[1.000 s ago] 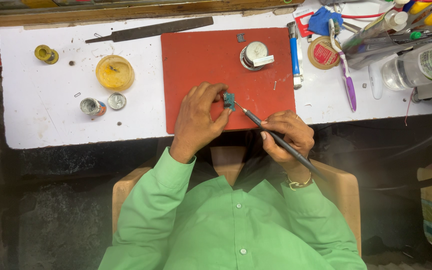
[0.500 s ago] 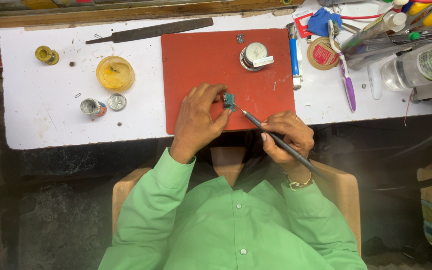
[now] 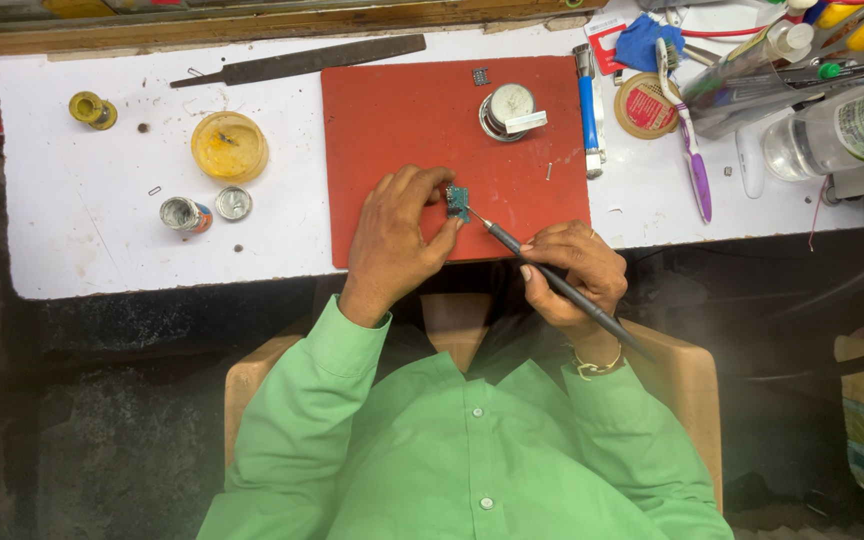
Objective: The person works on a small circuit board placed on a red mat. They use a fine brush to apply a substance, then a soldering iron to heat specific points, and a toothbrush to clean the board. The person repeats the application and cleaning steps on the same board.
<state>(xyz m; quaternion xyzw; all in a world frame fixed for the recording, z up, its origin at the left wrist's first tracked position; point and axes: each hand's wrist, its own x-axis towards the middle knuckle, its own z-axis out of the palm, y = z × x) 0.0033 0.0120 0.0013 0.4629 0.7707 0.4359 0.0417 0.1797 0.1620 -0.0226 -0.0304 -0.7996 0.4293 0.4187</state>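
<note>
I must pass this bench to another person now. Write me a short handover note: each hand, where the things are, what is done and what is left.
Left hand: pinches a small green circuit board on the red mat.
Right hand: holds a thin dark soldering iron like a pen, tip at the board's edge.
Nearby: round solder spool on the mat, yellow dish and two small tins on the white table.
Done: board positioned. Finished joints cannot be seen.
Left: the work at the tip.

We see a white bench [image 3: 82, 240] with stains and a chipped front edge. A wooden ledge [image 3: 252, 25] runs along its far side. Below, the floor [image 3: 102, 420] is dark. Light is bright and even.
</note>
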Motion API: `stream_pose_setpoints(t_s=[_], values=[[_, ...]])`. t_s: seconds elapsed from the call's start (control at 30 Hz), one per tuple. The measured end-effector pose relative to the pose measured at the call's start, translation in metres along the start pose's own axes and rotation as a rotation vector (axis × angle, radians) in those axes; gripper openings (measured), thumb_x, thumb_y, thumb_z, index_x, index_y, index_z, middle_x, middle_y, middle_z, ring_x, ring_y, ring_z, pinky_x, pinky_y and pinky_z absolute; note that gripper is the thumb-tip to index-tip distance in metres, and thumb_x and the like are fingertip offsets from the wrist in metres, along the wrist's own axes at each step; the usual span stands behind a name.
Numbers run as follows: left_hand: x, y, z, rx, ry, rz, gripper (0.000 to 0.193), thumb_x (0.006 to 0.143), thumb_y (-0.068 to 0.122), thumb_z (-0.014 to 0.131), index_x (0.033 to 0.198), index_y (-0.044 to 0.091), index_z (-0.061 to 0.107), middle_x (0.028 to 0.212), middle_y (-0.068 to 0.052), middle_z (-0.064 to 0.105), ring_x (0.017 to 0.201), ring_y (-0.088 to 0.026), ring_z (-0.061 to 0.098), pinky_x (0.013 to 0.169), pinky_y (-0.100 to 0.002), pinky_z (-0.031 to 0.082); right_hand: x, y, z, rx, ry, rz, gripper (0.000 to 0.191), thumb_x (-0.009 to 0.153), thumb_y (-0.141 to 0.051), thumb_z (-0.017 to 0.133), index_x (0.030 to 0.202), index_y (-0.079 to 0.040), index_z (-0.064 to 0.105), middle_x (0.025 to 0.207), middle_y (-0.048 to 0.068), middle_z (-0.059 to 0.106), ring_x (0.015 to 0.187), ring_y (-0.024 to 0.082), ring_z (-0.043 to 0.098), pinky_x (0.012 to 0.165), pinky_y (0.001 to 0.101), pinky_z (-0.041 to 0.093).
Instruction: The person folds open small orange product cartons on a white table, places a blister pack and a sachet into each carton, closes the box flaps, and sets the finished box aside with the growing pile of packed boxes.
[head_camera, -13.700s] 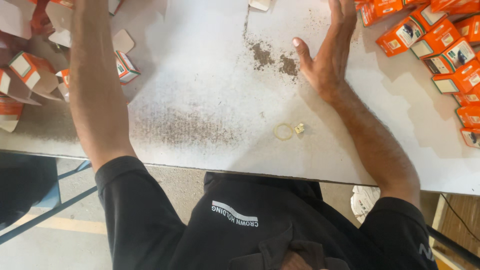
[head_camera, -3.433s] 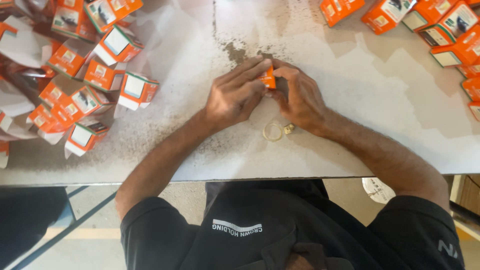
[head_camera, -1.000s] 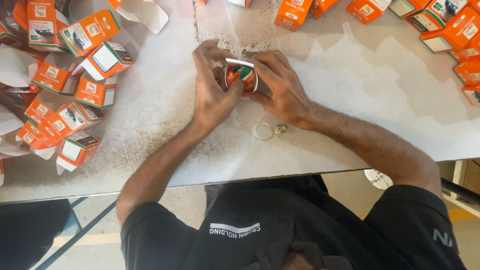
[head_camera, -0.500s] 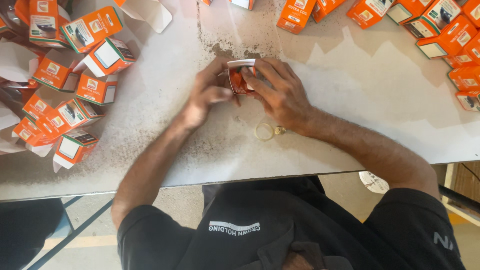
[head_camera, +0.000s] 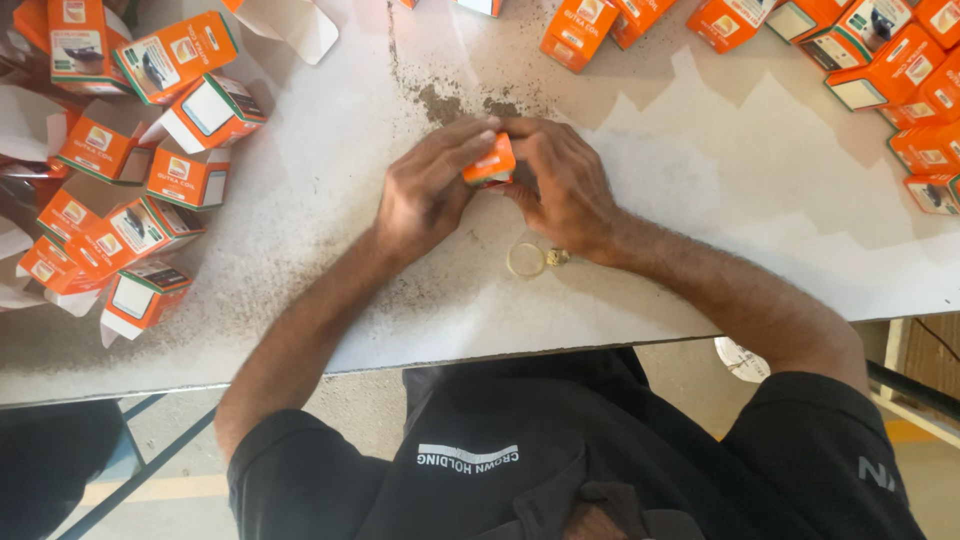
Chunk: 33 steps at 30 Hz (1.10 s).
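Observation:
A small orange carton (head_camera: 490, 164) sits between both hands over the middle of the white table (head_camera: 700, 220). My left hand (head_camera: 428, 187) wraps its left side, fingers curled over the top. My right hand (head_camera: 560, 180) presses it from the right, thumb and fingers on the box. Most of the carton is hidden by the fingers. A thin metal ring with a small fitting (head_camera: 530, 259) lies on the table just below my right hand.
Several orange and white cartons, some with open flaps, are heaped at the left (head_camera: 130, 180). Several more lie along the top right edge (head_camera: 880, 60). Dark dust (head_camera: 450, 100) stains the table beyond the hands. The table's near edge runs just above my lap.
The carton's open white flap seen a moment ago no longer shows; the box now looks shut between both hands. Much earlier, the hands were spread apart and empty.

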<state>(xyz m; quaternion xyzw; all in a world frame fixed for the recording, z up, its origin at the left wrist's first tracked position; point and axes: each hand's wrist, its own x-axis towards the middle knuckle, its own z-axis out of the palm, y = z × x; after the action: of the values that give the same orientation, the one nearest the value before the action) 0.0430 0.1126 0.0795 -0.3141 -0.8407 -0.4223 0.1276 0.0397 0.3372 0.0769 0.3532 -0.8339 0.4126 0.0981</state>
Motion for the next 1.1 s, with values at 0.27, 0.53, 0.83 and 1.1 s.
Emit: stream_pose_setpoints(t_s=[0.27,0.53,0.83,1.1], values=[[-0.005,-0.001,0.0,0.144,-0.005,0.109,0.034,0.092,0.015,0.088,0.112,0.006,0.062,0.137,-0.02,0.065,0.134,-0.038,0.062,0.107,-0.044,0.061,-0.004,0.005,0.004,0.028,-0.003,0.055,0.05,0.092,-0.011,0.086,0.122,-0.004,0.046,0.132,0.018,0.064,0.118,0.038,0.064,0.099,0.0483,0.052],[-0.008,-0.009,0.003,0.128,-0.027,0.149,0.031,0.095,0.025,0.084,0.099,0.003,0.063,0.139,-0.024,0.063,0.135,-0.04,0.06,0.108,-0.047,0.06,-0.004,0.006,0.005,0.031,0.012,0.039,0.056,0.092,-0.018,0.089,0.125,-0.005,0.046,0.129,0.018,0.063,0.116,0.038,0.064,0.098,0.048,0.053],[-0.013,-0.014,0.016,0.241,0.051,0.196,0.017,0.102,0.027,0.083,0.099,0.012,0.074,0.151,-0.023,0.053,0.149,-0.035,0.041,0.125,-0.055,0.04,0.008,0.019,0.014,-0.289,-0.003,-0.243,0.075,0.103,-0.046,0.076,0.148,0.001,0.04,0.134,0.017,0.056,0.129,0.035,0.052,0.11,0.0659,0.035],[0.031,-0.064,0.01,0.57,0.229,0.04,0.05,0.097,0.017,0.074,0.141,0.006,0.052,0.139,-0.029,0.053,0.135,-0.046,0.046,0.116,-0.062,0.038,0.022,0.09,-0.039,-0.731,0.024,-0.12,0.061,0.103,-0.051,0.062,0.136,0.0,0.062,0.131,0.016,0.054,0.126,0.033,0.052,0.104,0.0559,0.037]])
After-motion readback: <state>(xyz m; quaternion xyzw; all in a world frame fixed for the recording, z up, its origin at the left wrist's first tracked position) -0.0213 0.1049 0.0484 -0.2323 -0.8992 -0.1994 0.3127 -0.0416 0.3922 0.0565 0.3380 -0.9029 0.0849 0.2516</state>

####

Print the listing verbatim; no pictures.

Output.
[1.000 s ago] 
[0.500 s ago] 
[now] 
Objective: The person works on a small circuit board placed on a red mat. They use a fine brush to apply a substance, then a soldering iron to heat specific points, and a toothbrush to clean the board. The person repeats the application and cleaning steps on the same board.
<state>(xyz m; quaternion xyzw; all in a world frame fixed for the recording, z up, its origin at the left wrist's first tracked position; point and axes: each hand's wrist, its own x-axis towards the middle knuckle, its own z-axis out of the palm, y = z × x) 0.0033 0.0120 0.0013 0.4629 0.7707 0.4359 0.0417 0.1797 0.1620 -0.0226 -0.0304 -0.7996 0.4293 0.4187</state>
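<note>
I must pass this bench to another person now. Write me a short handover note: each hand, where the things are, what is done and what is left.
Left hand: pinches a small green circuit board on the red mat.
Right hand: holds a thin dark soldering iron like a pen, tip at the board's edge.
Nearby: round solder spool on the mat, yellow dish and two small tins on the white table.
Done: board positioned. Finished joints cannot be seen.
Left: the work at the tip.

We see a white bench [image 3: 82, 240] with stains and a chipped front edge. A wooden ledge [image 3: 252, 25] runs along its far side. Below, the floor [image 3: 102, 420] is dark. Light is bright and even.
</note>
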Motion API: `stream_pose_setpoints(t_s=[_], values=[[_, ...]])`. t_s: seconds elapsed from the call's start (control at 30 Hz), one per tuple. The measured end-effector pose relative to the pose measured at the call's start, translation in metres along the start pose's own axes and rotation as a rotation vector (axis × angle, radians) in those axes; gripper openings (measured), thumb_x, thumb_y, thumb_z, index_x, index_y, index_z, middle_x, middle_y, middle_z, ring_x, ring_y, ring_z, pinky_x, pinky_y and pinky_z absolute; note that gripper is the thumb-tip to index-tip distance in metres, and thumb_x and the like are fingertip offsets from the wrist in metres, along the wrist's own axes at each step; the usual span stands behind a name.
Numbers run as follows: left_hand: x, y, z, rx, ry, rz, gripper (0.000 to 0.193), thumb_x (0.006 to 0.143), thumb_y (-0.068 to 0.122), thumb_z (-0.014 to 0.131), index_x (0.033 to 0.198), index_y (-0.044 to 0.091), index_z (-0.061 to 0.107), middle_x (0.028 to 0.212), middle_y (-0.068 to 0.052), middle_z (-0.064 to 0.105), ring_x (0.017 to 0.201), ring_y (-0.088 to 0.026), ring_z (-0.061 to 0.098), pinky_x (0.013 to 0.169), pinky_y (-0.100 to 0.002), pinky_z (-0.031 to 0.082); right_hand: x, y, z, rx, ry, rz, gripper (0.000 to 0.191), thumb_x (-0.009 to 0.153), thumb_y (-0.141 to 0.051), thumb_z (-0.017 to 0.133), index_x (0.030 to 0.202), index_y (-0.079 to 0.040), index_z (-0.064 to 0.105), middle_x (0.025 to 0.207), middle_y (-0.048 to 0.068), middle_z (-0.059 to 0.106), ring_x (0.015 to 0.187), ring_y (-0.024 to 0.082), ring_z (-0.043 to 0.098), pinky_x (0.012 to 0.165), pinky_y (0.001 to 0.101), pinky_z (-0.041 to 0.093).
Instruction: The person folds open small orange product cartons on a white table, places a blister pack and a sachet into each carton, closes the box flaps, and sets the finished box aside with the growing pile of packed boxes.
[head_camera, -13.700s] 
[head_camera, -3.433s] 
[head_camera, -1.000s] 
[head_camera, -0.500s] 
[head_camera, +0.000s] 
Chunk: 33 steps at 30 Hz (1.10 s).
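Observation:
A small orange carton (head_camera: 490, 164) sits between both hands over the middle of the white table (head_camera: 700, 220). My left hand (head_camera: 428, 187) wraps its left side, fingers curled over the top. My right hand (head_camera: 560, 180) presses it from the right, thumb and fingers on the box. Most of the carton is hidden by the fingers. A thin metal ring with a small fitting (head_camera: 530, 259) lies on the table just below my right hand.
Several orange and white cartons, some with open flaps, are heaped at the left (head_camera: 130, 180). Several more lie along the top right edge (head_camera: 880, 60). Dark dust (head_camera: 450, 100) stains the table beyond the hands. The table's near edge runs just above my lap.
The carton's open white flap seen a moment ago no longer shows; the box now looks shut between both hands. Much earlier, the hands were spread apart and empty.
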
<state>(xyz m; quaternion xyzw; all in a world frame fixed for the recording, z up, its origin at the left wrist's first tracked position; point and axes: each hand's wrist, its own x-axis towards the middle knuckle, its own z-axis out of the palm, y = z × x; after the action: of the values that give the same orientation, the one nearest the value before the action) 0.0430 0.1126 0.0795 -0.3141 -0.8407 -0.4223 0.1276 0.0397 0.3372 0.0769 0.3532 -0.8339 0.4126 0.0981</state>
Motion for the next 1.1 s, with values at 0.27, 0.53, 0.83 and 1.1 s.
Emit: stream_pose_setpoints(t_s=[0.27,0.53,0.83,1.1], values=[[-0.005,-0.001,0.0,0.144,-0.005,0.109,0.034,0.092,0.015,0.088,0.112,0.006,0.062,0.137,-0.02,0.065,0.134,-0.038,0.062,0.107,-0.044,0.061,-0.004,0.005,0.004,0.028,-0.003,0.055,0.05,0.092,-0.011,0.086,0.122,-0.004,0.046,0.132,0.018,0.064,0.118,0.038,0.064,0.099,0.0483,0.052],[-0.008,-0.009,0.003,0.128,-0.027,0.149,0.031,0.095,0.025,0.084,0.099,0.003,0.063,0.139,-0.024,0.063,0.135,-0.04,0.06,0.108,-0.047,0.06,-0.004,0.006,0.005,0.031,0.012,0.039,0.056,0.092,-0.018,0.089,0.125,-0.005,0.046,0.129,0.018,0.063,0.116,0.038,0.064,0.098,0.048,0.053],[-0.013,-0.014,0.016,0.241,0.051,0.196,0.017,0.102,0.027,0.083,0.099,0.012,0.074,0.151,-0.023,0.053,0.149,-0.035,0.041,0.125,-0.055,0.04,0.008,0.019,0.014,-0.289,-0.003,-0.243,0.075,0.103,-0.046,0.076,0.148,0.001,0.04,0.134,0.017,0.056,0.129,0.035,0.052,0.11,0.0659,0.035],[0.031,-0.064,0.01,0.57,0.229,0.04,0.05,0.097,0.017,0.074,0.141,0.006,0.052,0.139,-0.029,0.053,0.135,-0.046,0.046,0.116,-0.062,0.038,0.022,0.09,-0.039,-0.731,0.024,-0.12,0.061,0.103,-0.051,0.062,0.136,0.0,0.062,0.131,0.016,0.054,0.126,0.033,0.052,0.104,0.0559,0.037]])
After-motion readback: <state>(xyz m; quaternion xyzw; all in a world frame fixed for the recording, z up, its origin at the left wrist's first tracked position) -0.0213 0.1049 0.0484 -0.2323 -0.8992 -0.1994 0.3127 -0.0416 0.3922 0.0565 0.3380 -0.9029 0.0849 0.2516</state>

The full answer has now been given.